*WORK REQUEST*
Could you find every line in the entries below that holds the word "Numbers" and copy it?

::: DATASET EXCERPTS :::

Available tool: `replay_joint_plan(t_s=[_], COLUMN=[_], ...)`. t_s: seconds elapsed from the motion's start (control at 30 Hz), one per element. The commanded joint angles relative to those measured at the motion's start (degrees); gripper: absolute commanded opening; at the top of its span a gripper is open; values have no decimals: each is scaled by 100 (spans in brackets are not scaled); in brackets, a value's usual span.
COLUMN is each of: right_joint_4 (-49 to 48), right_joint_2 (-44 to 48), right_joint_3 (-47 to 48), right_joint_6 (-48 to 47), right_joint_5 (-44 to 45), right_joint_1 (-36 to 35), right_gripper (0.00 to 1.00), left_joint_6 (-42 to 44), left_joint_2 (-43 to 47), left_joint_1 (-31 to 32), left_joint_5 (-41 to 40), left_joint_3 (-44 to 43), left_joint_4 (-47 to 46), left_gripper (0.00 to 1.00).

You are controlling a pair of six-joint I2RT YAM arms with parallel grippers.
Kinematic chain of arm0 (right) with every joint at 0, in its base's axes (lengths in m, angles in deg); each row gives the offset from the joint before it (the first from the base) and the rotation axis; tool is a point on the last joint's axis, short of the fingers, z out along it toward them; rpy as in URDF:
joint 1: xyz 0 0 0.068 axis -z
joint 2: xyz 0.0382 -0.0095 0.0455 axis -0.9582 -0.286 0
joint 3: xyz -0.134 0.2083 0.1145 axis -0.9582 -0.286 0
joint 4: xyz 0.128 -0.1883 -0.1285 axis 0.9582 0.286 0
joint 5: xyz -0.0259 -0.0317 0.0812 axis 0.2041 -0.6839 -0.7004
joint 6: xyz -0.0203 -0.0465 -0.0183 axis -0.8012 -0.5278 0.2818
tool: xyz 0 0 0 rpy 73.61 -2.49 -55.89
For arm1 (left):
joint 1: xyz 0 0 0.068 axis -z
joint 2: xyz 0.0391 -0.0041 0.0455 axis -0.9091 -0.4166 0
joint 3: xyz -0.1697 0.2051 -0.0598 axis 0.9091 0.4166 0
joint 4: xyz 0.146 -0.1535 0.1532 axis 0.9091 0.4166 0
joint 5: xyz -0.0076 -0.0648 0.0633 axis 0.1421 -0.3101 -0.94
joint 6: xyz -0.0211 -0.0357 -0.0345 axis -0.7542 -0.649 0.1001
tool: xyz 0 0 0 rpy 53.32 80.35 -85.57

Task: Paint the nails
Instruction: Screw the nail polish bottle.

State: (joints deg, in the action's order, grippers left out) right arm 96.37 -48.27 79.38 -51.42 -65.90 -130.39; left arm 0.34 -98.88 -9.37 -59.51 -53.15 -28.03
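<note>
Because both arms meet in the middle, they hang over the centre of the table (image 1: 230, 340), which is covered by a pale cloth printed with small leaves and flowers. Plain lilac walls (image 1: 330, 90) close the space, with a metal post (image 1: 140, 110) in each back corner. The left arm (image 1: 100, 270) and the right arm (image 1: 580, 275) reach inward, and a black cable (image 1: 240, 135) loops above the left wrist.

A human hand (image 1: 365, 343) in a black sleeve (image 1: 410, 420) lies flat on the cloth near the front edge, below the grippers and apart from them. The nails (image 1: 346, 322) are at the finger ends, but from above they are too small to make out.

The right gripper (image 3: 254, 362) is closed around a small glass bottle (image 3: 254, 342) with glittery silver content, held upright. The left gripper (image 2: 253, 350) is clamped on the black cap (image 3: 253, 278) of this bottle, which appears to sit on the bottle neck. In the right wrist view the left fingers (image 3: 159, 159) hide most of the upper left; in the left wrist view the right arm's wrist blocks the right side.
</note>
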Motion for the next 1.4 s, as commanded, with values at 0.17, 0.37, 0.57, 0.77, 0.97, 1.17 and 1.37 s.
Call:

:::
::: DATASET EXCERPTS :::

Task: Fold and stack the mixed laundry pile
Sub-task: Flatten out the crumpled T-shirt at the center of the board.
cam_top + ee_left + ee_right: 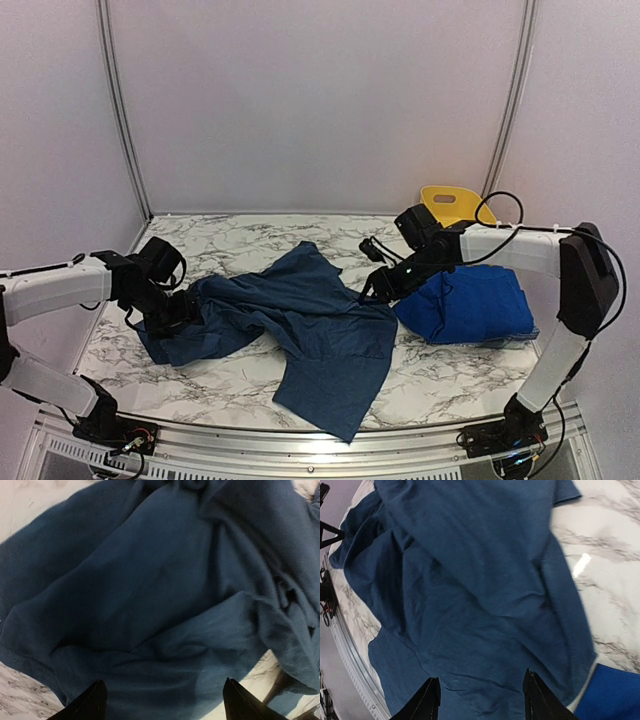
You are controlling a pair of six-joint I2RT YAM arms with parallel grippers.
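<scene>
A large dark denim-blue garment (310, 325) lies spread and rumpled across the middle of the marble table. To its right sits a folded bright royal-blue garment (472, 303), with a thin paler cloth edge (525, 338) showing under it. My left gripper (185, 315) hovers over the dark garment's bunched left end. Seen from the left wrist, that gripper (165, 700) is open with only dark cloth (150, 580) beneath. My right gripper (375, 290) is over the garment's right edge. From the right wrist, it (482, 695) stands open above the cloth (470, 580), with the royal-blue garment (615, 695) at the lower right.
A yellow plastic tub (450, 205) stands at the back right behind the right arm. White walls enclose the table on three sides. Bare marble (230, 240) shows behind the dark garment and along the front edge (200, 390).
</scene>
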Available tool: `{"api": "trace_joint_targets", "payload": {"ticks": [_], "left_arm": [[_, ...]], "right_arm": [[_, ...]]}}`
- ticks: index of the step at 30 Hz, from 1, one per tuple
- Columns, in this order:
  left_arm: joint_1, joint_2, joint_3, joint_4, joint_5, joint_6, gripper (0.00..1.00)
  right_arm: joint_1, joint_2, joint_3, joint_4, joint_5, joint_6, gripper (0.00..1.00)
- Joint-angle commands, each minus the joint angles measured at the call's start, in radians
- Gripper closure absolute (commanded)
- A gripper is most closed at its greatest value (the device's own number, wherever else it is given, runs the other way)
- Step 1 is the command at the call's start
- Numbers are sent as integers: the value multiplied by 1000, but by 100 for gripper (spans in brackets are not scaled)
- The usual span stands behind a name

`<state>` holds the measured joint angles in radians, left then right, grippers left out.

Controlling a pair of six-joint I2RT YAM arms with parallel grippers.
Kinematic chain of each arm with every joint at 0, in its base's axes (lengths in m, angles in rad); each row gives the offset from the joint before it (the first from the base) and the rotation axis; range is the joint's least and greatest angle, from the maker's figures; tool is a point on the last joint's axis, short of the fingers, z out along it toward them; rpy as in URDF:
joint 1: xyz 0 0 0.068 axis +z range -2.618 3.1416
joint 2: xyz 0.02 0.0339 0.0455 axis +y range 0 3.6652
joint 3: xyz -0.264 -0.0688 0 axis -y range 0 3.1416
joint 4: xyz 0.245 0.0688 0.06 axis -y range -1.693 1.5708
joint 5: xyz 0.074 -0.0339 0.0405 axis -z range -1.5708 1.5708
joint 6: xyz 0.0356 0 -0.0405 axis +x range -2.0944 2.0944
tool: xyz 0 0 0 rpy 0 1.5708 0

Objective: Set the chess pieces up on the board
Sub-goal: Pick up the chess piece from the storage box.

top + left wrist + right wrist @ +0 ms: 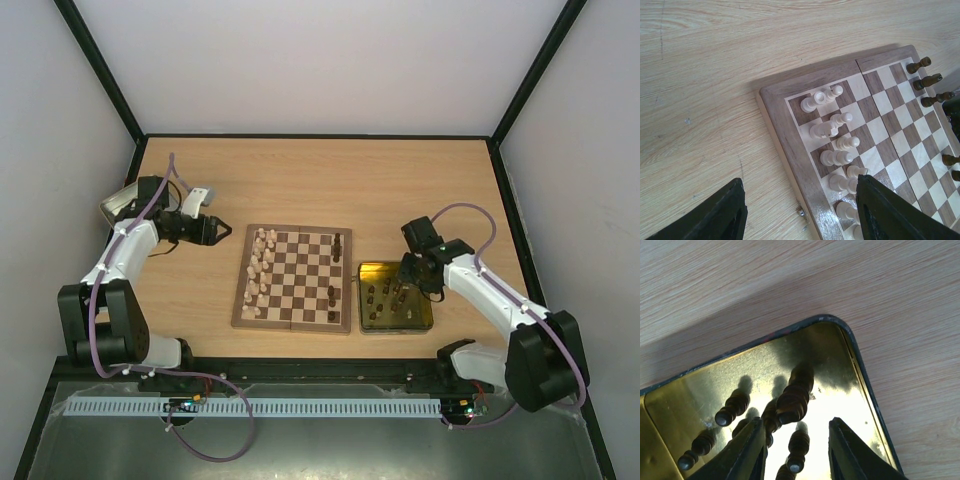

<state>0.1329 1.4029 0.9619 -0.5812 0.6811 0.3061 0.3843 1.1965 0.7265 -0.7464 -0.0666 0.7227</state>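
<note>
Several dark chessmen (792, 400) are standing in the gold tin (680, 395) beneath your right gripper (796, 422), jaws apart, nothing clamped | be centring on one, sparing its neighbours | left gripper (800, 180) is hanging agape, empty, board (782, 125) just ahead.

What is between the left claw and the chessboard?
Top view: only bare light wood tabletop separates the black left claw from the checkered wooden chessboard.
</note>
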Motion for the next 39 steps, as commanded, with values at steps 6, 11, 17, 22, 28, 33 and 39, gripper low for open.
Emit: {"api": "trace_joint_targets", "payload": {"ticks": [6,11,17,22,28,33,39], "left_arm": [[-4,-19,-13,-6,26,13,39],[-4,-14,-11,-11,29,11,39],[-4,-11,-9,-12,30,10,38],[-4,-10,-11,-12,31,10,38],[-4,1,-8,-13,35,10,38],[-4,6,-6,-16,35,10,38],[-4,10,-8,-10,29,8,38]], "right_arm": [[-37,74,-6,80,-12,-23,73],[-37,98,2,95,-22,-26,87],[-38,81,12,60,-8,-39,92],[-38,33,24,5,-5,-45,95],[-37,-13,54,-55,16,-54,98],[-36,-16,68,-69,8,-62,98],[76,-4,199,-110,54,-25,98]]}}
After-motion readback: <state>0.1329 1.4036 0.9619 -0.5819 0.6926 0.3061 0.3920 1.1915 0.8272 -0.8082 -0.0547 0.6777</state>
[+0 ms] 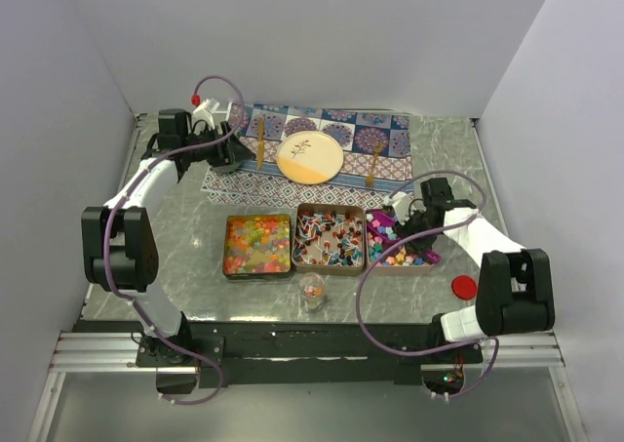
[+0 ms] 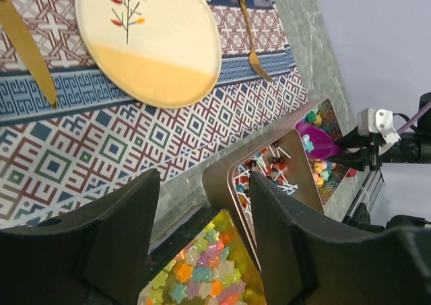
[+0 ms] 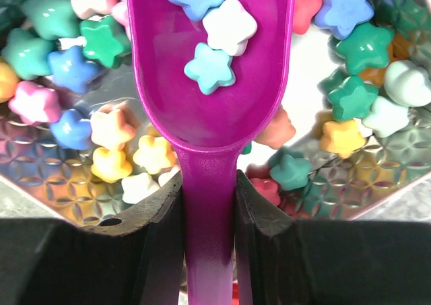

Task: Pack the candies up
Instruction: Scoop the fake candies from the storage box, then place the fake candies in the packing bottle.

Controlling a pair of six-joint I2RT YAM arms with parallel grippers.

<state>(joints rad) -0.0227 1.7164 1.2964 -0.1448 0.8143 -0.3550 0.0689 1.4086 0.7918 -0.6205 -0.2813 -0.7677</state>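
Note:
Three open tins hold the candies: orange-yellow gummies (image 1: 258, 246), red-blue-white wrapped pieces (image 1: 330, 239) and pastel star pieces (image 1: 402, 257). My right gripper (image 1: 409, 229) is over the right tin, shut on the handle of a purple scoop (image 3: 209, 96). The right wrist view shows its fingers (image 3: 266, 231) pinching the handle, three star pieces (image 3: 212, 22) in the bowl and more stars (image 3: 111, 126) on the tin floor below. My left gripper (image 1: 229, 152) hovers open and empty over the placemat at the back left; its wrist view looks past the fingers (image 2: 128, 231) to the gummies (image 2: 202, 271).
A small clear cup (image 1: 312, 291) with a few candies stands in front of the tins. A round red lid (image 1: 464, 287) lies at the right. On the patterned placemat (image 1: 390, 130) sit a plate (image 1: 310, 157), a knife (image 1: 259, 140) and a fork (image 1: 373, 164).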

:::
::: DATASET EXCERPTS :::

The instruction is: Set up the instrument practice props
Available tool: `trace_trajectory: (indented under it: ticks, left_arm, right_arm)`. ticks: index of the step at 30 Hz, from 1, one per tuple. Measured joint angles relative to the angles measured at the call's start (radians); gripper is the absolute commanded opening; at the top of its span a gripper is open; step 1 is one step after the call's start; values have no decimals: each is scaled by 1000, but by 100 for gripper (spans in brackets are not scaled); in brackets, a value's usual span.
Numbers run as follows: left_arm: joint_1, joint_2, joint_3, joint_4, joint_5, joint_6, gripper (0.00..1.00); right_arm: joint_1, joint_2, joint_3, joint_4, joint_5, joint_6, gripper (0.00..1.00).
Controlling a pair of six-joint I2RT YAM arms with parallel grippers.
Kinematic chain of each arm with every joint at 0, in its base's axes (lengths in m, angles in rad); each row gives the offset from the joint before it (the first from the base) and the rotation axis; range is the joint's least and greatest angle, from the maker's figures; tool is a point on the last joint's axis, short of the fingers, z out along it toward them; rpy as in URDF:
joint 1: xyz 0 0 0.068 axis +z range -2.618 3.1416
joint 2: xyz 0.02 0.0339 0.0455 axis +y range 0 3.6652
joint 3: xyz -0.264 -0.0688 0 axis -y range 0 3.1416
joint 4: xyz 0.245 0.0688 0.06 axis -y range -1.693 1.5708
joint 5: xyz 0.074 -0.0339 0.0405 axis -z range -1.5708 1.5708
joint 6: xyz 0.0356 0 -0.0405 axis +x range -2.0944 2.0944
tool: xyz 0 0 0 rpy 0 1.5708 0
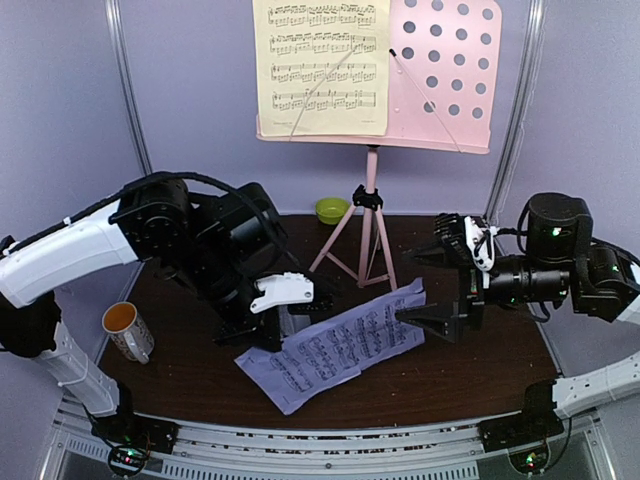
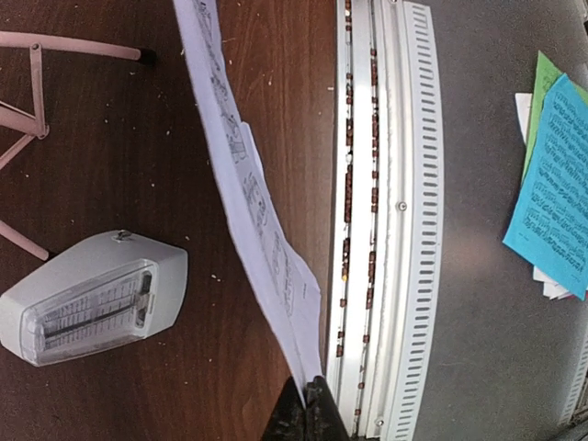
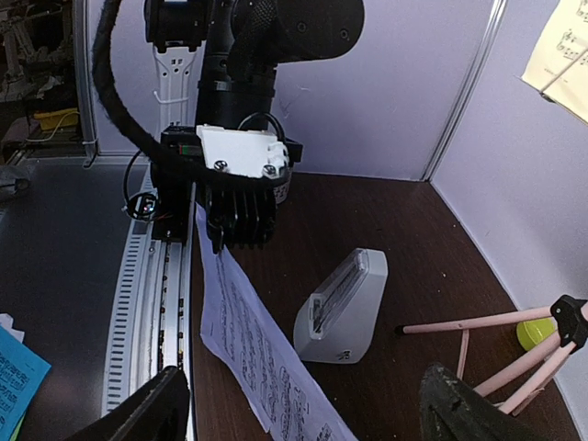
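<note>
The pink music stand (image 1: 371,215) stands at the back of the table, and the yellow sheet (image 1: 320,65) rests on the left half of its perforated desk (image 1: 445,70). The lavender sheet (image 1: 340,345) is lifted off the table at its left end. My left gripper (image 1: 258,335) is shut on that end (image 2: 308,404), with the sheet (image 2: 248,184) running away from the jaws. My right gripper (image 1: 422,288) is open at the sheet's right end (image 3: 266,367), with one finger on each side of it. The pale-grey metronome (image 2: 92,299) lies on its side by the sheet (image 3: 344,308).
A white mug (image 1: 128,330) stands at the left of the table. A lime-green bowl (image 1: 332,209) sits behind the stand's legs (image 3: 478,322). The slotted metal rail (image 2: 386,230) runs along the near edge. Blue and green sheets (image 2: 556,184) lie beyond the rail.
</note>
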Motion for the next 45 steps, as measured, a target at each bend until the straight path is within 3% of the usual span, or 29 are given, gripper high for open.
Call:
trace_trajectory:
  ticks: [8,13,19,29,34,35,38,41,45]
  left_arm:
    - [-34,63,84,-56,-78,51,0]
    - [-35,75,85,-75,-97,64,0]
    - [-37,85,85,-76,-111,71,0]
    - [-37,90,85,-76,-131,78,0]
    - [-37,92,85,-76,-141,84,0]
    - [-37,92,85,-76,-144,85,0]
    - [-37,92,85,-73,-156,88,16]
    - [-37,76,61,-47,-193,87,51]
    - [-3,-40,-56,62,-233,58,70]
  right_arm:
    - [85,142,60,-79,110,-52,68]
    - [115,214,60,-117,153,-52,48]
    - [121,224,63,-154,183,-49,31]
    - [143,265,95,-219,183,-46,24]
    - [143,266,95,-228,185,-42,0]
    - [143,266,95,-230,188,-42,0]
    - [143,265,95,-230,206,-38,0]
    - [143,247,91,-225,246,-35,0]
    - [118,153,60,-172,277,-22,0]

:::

*TASK SOLUTION*
- Numbers are sent as integers: the value multiplied by 1000, but by 100 for gripper (spans in brackets are not scaled)
Numbers run as follows: left_arm: joint_1, joint_2, joint_3, joint_4, joint_5, joint_6, gripper (0.00..1.00); right_arm: joint_1, joint_2, joint_3, joint_4, joint_5, joint_6, gripper (0.00..1.00).

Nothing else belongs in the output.